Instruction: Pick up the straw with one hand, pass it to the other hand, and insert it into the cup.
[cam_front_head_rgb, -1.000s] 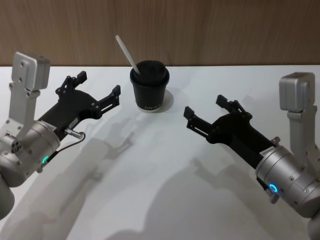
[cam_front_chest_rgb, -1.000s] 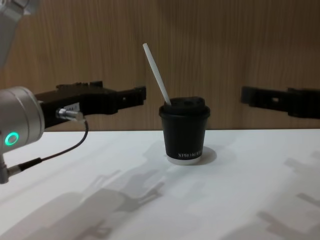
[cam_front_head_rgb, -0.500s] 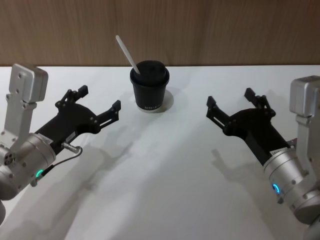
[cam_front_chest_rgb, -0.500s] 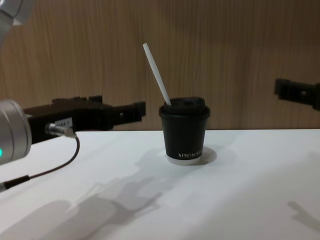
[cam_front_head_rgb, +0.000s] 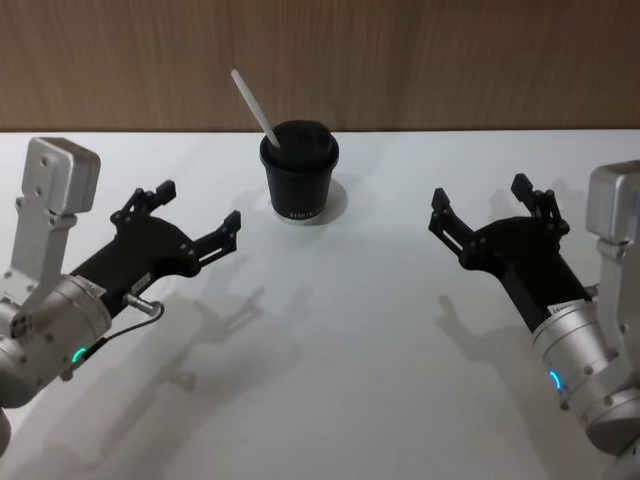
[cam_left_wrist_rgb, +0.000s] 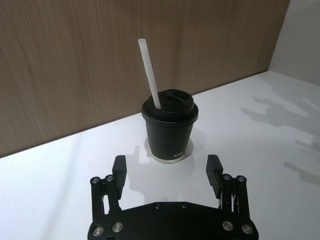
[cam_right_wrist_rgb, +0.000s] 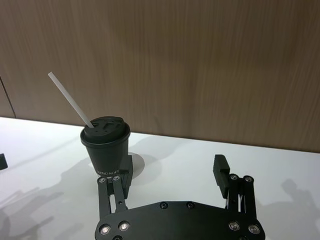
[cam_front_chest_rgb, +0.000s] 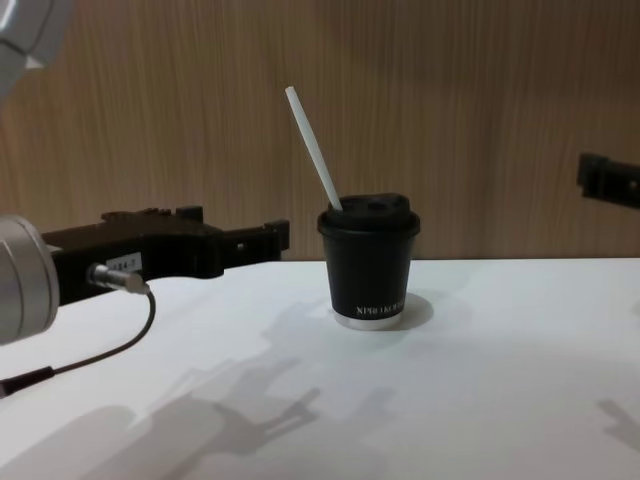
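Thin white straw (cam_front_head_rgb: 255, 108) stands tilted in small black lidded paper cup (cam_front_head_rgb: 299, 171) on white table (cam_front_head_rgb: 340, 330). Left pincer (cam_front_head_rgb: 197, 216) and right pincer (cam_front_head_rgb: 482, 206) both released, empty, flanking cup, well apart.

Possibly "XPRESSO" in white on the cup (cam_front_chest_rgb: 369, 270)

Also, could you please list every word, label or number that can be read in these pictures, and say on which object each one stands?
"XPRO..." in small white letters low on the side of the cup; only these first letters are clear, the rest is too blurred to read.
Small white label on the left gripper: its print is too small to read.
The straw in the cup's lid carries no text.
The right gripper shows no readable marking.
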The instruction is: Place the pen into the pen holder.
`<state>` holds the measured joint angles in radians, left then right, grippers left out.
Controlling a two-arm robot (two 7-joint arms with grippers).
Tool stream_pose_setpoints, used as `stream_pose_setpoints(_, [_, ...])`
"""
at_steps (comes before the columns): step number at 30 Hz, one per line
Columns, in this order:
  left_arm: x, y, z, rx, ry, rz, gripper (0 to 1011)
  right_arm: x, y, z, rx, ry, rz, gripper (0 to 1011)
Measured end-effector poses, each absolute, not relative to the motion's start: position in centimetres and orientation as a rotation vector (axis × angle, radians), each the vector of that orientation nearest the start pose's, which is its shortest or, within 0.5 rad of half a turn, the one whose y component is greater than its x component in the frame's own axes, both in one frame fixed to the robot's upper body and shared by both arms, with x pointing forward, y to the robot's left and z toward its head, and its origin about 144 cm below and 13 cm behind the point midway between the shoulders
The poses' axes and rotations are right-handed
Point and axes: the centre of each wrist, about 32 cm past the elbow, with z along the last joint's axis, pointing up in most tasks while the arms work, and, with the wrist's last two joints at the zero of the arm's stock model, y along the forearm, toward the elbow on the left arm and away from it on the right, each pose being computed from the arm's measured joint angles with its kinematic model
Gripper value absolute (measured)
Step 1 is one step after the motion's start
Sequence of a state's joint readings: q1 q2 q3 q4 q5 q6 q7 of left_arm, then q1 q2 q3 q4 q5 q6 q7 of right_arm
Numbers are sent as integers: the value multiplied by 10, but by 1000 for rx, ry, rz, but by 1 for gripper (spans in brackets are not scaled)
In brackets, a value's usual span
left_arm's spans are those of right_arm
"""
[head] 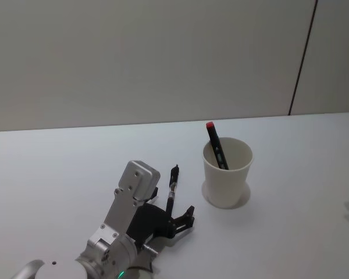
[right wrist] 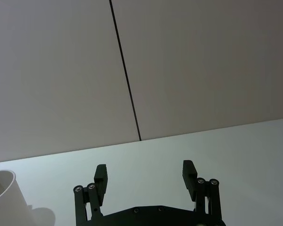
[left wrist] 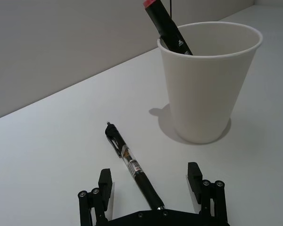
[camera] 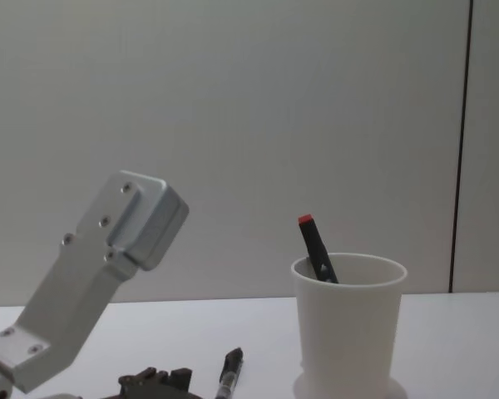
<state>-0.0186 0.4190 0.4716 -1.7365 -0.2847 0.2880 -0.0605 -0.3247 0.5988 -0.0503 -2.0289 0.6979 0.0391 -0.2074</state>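
Plain white surface (head: 58, 168); bare pale wall (head: 134, 58) behind, dark vertical seam (head: 302, 58) far right. On surface, slim black pen (left wrist: 132, 165), clear labelled mid-barrel, lies flat between left gripper (left wrist: 150, 173) jaws, spread wide, touching neither. Upright white tapered paper cup (head: 227, 174) just right and farther, black red-capped marker (head: 216, 148) leaning inside. Right gripper (right wrist: 145, 167) jaws spread, holding nothing.

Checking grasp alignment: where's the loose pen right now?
In the head view the pen lies flat on the table, left of the pen holder and apart from it, between the open jaws of the left gripper.
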Motion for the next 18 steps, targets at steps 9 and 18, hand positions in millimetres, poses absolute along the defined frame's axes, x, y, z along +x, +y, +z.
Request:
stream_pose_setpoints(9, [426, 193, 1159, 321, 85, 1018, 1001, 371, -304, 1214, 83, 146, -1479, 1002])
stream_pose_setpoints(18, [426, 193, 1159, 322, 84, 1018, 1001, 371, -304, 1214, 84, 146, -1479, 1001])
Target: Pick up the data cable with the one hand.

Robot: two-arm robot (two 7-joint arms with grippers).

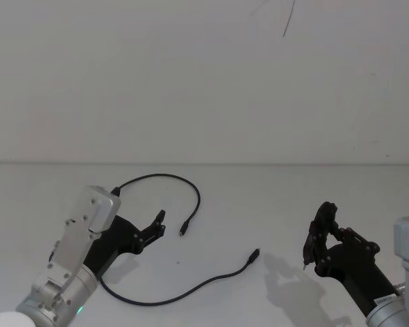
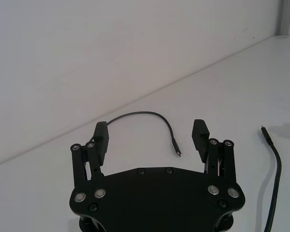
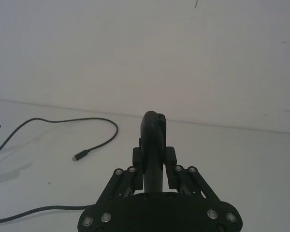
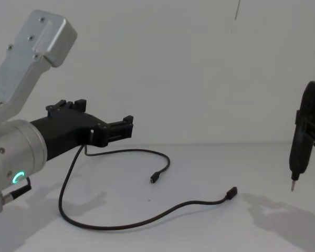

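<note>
The data cable (image 1: 170,176) lies loose on the white table (image 1: 273,191), a thin black line with a small plug at each end. One plug (image 1: 183,231) rests just ahead of my left gripper (image 1: 159,225); the other plug (image 1: 255,255) lies farther right. The left gripper is the black angular hand on the silver cylinder with the green ring light. It hovers above the table (image 4: 210,157), open (image 2: 150,126), with nothing between its fingers. The cable's arc (image 2: 145,112) shows beyond them. The left arm hides part of the cable's middle. My right gripper (image 1: 325,210) is held off to the right, shut (image 3: 153,120).
A plain white wall (image 1: 204,82) rises behind the table. A small metal tip (image 4: 292,186) hangs below the right gripper (image 4: 311,100), well right of the cable's nearer plug (image 4: 231,193). Bare table lies between the two arms.
</note>
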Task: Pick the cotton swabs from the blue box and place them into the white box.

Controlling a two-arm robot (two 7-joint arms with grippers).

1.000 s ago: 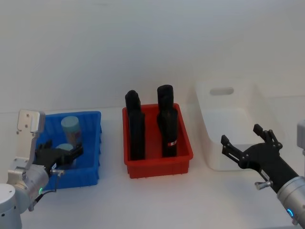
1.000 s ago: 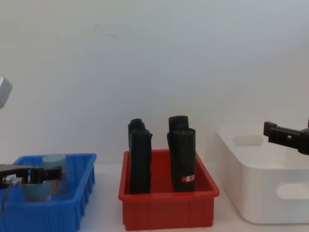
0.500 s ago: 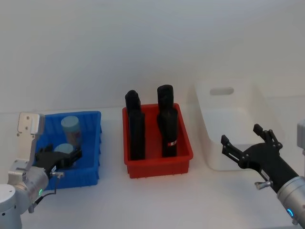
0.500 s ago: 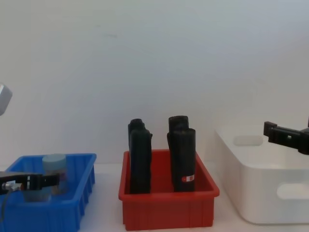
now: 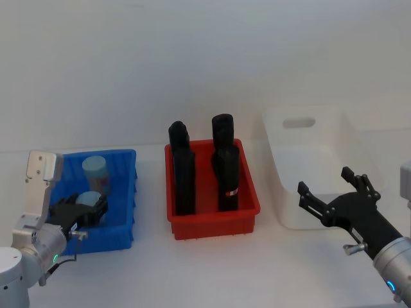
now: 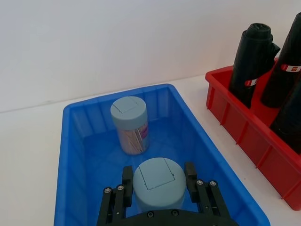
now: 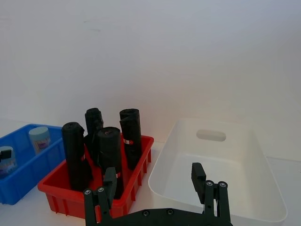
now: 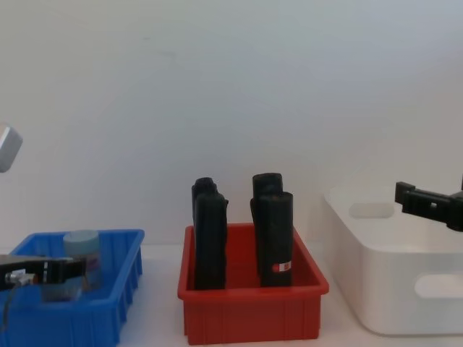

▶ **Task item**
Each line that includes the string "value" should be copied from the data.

▶ **Output**
Gripper value absolute (measured)
Numbers are sent as integers: the value multiplied by 10, but by 1000 for rx, ry, rz, but by 1 for gripper (spans in brackets are not scaled)
In brackets, a value's usual span

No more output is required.